Every line of the material must be given again verbatim. Skip the images.

[Start of section]

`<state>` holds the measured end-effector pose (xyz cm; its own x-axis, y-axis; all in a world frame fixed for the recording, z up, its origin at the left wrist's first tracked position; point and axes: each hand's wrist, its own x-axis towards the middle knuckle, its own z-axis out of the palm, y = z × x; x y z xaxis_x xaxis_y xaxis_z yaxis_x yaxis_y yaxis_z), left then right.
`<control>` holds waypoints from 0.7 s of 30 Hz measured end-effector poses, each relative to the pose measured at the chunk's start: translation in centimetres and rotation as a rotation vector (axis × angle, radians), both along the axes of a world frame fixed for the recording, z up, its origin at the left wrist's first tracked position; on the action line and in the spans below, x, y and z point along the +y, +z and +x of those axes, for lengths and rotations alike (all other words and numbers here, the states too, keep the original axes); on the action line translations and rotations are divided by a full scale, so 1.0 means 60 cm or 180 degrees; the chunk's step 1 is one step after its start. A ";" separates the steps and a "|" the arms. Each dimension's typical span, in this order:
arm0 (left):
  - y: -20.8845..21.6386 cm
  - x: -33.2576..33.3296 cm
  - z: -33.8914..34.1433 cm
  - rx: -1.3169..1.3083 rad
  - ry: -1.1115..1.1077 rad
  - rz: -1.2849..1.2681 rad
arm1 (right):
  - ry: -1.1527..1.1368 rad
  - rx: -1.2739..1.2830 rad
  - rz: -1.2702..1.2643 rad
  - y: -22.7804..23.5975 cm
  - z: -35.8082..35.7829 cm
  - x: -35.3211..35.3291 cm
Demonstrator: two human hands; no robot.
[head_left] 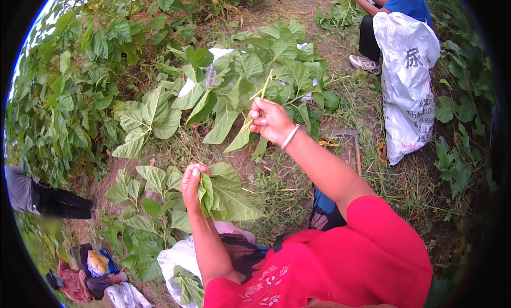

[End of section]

Written solution:
`<state>` holds the measured end-effector pose (xyz cm; its own x-axis, y-axis; all in a world frame fixed for the recording, z up, its origin at the left wrist's first tracked position; point and axes: each hand's wrist, its own x-axis towards the middle knuckle, its own z-axis out of the palm, y = z × x; x y z xaxis_x xaxis_y xaxis_z yaxis_x yaxis_y yaxis_z), left then right.
`<control>` holds waypoints from 0.7 s of 30 Hz measured end-effector poses, each relative to the pose measured at the chunk's start: translation in centimetres and rotation as a rotation vector (axis × angle, radians), both along the axes of a world frame fixed for the recording, z up, its origin at the left wrist's first tracked position; on the action line and in the spans below, x, y and z point along the +y, +z and +x of those axes, for lengths and rotations alike (all other words and numbers here, the states too, keep the original axes); on the action line translations and rotations are divided by a full scale, so 1.0 means 60 cm or 180 degrees; the chunk's step 1 is one step after its start. A ";" separates the steps and a "|" the arms. Each dimension's typical span, in this order:
arm0 (left):
  - y: -20.8845..21.6386 cm
  - x: -33.2576..33.3296 cm
  - z: -33.8914..34.1433 cm
  - rx: -1.3169..1.3083 rad
  - ry: -1.1115..1.1077 rad
  - rz: -1.2849..1.2681 rad
arm1 (right):
  - ry: -1.1527..1.1368 rad
  - rx: -1.2739..1.2830 rad
  - rz: -1.2702..1.2643 rad
  - y: -22.7804..23.5975 cm
  - z: -35.8082..35.7829 cm
  - x: -35.3211..35.3291 cm
Demonstrator: two human hands; no robot.
[head_left] 

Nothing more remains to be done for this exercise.